In sostanza vige in modo rigoroso il criterio che siano “terzi” tutti co­loro che non abbiano instaurato il procedimento di sanatoria con il beneficio dell'oblazione ridotta per necessità abitativa. Si può solo affermare che, se non risulti la personalizzazione della pratica di condono agevolata a favore di un parente individuato, è come se la procedura fosse stata instaurata a van­taggio di uno qualsiasi dei parenti che ne rivestissero i requisiti soggettivi, per cui si potrà sempre affermare che il parente agevolato sia stato quello che successivamente sia divenuto acquirente dell'alloggio.

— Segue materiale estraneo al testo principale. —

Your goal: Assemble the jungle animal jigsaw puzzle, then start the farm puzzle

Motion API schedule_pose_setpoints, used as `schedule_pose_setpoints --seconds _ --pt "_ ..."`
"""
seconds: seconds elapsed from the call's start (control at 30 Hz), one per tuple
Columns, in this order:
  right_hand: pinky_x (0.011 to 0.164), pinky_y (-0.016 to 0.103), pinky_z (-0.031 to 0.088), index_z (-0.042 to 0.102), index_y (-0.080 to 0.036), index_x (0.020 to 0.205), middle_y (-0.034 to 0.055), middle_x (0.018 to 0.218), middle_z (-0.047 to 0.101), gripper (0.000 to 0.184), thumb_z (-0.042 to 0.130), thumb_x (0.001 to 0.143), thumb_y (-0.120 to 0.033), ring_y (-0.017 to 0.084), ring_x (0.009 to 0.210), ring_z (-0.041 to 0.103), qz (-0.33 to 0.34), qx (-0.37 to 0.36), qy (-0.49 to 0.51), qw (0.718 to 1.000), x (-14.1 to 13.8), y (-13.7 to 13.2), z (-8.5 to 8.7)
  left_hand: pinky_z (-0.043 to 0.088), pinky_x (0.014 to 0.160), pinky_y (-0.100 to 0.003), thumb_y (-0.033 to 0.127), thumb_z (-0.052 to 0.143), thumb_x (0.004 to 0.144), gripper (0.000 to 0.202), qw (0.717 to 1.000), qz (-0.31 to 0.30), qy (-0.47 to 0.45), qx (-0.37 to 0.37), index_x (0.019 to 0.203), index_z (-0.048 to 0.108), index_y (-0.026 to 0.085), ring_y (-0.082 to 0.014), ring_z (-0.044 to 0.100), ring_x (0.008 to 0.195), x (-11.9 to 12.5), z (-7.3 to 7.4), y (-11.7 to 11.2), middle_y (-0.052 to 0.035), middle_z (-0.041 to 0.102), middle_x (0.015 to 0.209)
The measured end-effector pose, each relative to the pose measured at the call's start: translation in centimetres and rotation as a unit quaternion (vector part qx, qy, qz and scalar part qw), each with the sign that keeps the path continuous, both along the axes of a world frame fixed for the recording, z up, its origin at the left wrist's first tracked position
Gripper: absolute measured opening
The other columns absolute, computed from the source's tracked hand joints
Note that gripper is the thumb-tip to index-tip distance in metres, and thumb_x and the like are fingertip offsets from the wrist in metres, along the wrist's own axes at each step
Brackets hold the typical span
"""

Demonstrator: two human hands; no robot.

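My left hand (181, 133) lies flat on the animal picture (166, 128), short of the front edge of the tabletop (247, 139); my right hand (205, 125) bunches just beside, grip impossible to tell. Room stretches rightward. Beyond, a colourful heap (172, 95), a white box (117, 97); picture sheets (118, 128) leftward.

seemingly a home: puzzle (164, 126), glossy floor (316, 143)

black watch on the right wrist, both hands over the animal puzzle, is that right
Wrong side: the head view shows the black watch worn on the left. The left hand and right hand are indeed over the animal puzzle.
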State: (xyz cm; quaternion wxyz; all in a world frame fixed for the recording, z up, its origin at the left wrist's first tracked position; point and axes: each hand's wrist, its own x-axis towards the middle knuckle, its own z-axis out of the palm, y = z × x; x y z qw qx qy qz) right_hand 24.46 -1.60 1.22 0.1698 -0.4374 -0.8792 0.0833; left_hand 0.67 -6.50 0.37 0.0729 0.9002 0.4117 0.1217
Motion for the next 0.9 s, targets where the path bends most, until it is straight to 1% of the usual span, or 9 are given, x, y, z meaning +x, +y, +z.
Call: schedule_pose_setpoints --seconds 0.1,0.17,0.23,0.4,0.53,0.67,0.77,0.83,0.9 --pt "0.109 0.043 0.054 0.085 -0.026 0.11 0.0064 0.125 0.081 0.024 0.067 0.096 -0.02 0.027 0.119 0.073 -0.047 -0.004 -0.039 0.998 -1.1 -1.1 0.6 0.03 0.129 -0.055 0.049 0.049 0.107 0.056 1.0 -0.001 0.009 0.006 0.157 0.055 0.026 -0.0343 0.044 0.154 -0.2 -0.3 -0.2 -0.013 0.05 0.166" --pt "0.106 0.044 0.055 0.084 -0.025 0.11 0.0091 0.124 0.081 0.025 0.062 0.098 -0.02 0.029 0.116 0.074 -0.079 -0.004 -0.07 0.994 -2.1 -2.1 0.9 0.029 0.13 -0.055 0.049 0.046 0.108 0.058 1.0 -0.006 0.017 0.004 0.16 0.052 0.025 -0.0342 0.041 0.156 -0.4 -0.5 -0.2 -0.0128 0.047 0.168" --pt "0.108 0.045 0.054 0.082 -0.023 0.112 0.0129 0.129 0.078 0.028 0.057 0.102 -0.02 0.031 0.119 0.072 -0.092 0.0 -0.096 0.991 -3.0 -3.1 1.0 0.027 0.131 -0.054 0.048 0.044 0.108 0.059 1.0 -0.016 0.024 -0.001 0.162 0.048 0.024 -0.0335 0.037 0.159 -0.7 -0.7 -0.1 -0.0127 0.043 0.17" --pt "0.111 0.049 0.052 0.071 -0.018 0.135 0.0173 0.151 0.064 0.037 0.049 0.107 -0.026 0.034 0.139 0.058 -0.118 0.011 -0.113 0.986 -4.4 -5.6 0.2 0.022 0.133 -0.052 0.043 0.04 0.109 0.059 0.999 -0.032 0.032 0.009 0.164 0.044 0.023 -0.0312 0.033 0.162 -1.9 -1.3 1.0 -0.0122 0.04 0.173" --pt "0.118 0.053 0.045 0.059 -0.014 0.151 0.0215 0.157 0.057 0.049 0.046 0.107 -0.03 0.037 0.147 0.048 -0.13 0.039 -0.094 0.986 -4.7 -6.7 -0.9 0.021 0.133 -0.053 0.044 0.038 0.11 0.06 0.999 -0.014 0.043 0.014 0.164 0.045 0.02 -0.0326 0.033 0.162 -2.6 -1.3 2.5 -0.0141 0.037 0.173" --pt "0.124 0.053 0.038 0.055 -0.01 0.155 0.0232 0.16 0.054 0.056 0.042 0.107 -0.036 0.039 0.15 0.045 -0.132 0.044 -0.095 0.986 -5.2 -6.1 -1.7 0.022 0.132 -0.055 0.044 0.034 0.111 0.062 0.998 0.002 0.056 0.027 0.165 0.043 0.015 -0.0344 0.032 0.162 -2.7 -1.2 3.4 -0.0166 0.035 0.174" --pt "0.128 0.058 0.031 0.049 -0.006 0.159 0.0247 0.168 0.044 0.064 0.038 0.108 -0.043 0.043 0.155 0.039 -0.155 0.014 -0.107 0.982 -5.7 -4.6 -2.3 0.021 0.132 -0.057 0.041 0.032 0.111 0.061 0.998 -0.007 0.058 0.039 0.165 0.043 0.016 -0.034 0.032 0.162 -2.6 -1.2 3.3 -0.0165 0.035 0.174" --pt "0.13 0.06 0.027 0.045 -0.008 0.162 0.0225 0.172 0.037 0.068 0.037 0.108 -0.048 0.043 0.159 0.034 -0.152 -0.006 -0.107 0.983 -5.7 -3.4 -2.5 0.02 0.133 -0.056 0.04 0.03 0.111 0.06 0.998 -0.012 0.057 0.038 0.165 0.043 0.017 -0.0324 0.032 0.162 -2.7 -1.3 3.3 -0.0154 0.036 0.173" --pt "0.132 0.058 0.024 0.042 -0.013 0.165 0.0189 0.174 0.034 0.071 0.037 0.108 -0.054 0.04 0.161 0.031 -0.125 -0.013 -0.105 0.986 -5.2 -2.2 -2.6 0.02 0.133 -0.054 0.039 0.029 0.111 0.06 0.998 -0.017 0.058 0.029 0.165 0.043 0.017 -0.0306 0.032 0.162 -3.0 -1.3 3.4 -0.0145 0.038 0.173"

In altre parole, per stabilire se sia considerato "terzo" il figlio acqui­rente di appartamento condonato dal padre come prima abitazione, occorre distinguere: se il padre ha condonato come possessore di prima abitazione, il figlio deve ritenersi "terzo", perché il beneficiario è il padre; se il padre ha condonato come possessore, ma riferendo la prima abitazione al figlio con lui convivente, in tal caso il figlio non può ritenersi "terzo", perché il beneficio è stato ottenuto a suo vantaggio.